- Born: 26 July 1958 (age 68) Syðrugøta

= Sámal Petur í Grund =

Faroese politician

Sámal Petur Martinsson í Grund (born 26 July 1958 in Syðrugøta) is a Faroese politician for the Independence Party. For the parliamentary elections in 2011 and 2015 he ran on the list of Framsókn, but in 2019 he returned to his roots.

== Background ==
He graduated from high school in 1975 and was trained as an electromechanic from 1980 and a skipper in 1994. He was a mechanic aboard factory trawlers from 1979 to 1985, worked as a missionary among seafarers in Denmark and the Faroe Islands from 1986 to 1991, was a sailor from 1992 to 1993 and a mate and skipper on domestic ferries in the Faroe Islands from 2002 to 2008.

== Political career ==
He was Minister of Communications, Culture, Tourism and Fisheries in Edmund Joensen's first and second governments from 10 September 1994 to 1 December 1997. He was dismissed for his handling of the case of the proposed Vágar Tunnel . Sámal Petur í Grund threatened to go to the opposition to get support for his proposal of 40 million kroner for the project, something Joensen had considered economically unsound.

Sámal Petur í Grund was elected to the Løgting on a supplementary mandate from Eysturoy 1998–2002. Here he became the group leader of the party, whose parliamentary group consisted only of himself and Minister of Social Affairs and Health Helena Dam á Neystabø's deputy Jákup Sverri Kass. Sámal Petur í Grund was chairman of the Lagting's Justice Committee from 1998 to 2001 and a member of the Lagting's delegation to the West Nordic Council from 1998 to2000.

Sámal Petur í Grund became Minister of Social Affairs and Health after Helena Dam á Neystabø in Anfinn Kallsberg's first government in February 2001. In Anfinn Kallsberg's second government, appointed in 2002, the tasks of the Ministry of Social Affairs and Health were divided between the Ministry of Social Affairs and the Ministry of Family and Health, without Sámal Petur í Grund becoming a minister in either of them. He was replaced by Minister of Petroleum and Environment Eyðun Elttør as the Sjálvstýrisflokkurin representative in the government.
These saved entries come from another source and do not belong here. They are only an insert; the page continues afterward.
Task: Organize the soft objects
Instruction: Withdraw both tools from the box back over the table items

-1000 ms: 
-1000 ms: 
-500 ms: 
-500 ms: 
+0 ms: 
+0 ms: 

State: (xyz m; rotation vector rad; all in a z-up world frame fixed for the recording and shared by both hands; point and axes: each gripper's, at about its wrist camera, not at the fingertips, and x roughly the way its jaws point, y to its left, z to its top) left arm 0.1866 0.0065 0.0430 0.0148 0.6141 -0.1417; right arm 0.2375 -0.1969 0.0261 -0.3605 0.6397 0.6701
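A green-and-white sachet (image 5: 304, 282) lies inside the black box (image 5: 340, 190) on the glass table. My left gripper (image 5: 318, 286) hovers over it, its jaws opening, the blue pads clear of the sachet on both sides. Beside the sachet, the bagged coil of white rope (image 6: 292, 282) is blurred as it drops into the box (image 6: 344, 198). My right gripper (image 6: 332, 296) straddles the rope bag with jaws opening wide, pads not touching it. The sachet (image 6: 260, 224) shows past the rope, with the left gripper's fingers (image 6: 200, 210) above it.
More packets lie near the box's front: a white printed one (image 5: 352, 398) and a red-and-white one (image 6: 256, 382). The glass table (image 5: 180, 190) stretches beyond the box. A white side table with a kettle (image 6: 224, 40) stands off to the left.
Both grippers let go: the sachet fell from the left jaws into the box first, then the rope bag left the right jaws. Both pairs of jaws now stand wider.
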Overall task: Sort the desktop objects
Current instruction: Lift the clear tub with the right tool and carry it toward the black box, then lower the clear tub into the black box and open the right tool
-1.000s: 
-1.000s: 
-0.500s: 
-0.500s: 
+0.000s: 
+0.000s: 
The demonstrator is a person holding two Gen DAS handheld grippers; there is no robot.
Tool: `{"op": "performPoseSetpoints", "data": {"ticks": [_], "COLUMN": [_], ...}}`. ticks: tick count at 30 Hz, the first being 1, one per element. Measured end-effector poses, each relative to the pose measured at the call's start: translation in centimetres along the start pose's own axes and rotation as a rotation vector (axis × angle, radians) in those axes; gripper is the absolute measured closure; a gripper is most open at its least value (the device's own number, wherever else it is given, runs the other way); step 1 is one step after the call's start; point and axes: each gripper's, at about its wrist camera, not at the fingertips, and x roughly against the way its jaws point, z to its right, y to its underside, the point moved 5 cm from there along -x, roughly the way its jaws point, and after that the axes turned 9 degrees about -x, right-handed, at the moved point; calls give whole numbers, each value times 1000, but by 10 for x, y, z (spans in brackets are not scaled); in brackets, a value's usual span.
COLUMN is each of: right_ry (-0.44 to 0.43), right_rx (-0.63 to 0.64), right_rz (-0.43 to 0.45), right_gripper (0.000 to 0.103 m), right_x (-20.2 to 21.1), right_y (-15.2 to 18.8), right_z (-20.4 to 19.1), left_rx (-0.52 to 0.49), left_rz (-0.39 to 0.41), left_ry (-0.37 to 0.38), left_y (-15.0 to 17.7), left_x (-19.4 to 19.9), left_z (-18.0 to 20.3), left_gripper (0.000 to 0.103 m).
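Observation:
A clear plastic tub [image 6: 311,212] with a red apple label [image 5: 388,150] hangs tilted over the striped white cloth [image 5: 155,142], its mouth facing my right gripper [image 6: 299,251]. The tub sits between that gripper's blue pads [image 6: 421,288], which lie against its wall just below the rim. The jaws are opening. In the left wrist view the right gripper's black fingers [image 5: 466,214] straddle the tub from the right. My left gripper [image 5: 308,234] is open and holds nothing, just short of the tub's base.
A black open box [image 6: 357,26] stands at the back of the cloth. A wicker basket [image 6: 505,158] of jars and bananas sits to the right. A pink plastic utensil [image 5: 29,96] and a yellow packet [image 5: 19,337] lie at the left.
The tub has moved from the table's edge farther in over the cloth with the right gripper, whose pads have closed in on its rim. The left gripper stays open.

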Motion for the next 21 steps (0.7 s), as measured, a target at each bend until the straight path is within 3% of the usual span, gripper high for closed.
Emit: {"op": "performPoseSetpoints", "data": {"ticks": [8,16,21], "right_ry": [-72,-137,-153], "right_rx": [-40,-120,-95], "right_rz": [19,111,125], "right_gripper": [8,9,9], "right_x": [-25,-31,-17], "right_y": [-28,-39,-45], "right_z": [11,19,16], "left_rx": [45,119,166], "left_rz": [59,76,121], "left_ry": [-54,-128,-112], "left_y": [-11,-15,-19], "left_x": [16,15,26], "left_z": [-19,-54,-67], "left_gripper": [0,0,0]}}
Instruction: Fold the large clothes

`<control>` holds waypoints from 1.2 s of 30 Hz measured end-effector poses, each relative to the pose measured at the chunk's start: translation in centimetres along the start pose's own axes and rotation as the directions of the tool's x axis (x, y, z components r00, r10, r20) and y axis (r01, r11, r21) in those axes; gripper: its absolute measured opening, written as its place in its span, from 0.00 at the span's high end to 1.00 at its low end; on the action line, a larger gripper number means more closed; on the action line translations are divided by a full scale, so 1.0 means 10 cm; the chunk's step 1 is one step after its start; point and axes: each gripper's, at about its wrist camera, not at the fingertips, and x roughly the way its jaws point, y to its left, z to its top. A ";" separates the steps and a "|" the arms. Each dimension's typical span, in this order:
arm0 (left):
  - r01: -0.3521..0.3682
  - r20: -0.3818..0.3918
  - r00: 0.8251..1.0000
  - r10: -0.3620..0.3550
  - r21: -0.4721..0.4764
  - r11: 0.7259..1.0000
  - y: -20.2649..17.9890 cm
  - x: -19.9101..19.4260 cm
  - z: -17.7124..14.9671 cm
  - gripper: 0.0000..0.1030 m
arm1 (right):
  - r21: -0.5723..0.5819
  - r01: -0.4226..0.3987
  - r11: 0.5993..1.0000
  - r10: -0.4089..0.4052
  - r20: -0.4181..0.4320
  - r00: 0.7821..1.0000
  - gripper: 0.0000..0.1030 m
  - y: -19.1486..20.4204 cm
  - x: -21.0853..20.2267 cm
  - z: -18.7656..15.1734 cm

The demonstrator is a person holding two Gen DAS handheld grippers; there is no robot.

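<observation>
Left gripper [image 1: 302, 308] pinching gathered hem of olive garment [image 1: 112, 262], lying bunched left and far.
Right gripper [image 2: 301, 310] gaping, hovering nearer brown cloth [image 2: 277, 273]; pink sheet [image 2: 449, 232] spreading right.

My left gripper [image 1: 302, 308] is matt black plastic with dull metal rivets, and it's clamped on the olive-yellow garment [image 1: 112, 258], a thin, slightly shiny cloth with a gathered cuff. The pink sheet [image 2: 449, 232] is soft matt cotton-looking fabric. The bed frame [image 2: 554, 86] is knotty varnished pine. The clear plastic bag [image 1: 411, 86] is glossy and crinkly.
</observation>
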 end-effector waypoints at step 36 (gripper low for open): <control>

Helena Dam á Neystabø broke with the party group in November 2001, after losing the battle for the party chairmanship to Sámal Petur í Grund. However, he resigned from the chairmanship just two weeks later to end the dispute with Helena Dam á Neystabø, and deputy chairman Eyðun Elttør took over. The dispute between the two ended with Helena Dam á Neystabø finally joining the Social Democratic Party in February 2002. Sámal Petur Grund played no prominent political role in the following years.

Sámal Petur í Grund came in fourth place out of Sjálvstýrisflokkurin's 17 candidates in the 2008 Faroese general election with 194 personal votes, and thus became the 2nd deputy to the Lagting 2008–2012. Before the election, he defined tax, traffic, labor and business policy as his heart's desires. He appeared in the Lagting in the spring of 2009, when Kári á Rógvi wrote his doctoral dissertation. From 2011 to 2015, Sámal Petur í Grund was a deputy to the Lagting for the liberal and separatist party Framsókn. He ran in the 2015 parliamentary election, but was not elected.

He led Sjálvstýri into the 2026 Faroese general election. He was elected.